* _Task_: Could you find each line of the data below that contains the word "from" and copy those lines?

------------------------

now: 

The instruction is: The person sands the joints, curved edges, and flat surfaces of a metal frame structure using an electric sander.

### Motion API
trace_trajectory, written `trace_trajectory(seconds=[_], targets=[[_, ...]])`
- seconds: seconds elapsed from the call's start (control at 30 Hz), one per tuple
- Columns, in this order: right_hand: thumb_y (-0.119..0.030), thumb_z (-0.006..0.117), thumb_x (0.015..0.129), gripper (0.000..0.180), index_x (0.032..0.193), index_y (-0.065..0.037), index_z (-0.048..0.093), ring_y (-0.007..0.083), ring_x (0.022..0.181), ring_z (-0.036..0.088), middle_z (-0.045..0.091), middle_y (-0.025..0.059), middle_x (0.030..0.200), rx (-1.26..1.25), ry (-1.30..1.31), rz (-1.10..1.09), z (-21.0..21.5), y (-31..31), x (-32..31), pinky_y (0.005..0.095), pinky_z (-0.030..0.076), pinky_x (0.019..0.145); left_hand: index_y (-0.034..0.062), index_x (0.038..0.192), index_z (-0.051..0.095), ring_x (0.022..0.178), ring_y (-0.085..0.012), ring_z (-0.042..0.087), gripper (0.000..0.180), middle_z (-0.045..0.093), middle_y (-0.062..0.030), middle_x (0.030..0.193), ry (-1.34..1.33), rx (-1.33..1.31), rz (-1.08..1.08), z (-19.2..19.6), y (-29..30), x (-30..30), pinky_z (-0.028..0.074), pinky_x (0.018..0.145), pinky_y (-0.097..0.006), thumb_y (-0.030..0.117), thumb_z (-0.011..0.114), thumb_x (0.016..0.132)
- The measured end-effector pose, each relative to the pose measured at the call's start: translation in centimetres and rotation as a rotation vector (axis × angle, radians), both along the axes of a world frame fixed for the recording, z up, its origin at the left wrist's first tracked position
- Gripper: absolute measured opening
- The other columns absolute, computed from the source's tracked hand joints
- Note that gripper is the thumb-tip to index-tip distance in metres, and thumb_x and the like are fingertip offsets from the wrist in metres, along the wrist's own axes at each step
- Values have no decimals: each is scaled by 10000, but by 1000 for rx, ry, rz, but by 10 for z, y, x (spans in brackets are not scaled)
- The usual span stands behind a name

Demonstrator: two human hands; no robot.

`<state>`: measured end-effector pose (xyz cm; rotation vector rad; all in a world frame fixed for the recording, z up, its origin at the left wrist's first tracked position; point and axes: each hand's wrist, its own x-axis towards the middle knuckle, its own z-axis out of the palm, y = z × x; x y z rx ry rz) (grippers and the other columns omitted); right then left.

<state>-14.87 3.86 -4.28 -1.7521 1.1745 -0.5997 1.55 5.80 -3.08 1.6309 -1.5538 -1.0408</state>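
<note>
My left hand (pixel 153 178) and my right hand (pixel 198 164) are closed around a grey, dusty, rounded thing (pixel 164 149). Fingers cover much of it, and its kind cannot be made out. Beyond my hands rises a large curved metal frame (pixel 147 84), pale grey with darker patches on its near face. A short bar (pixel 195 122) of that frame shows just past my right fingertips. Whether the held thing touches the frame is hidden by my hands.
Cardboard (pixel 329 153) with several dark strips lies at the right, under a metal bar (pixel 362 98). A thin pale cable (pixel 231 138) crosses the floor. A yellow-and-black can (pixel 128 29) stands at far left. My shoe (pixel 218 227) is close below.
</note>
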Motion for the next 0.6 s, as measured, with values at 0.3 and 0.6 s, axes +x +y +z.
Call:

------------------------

* _Problem solution_:
- seconds: seconds elapsed from the call's start (control at 30 Hz), one per tuple
- The other columns absolute, computed from the source's tracked hand joints
- Note that gripper is the thumb-tip to index-tip distance in metres, and thumb_x and the like are fingertip offsets from the wrist in metres, along the wrist's own axes at each step

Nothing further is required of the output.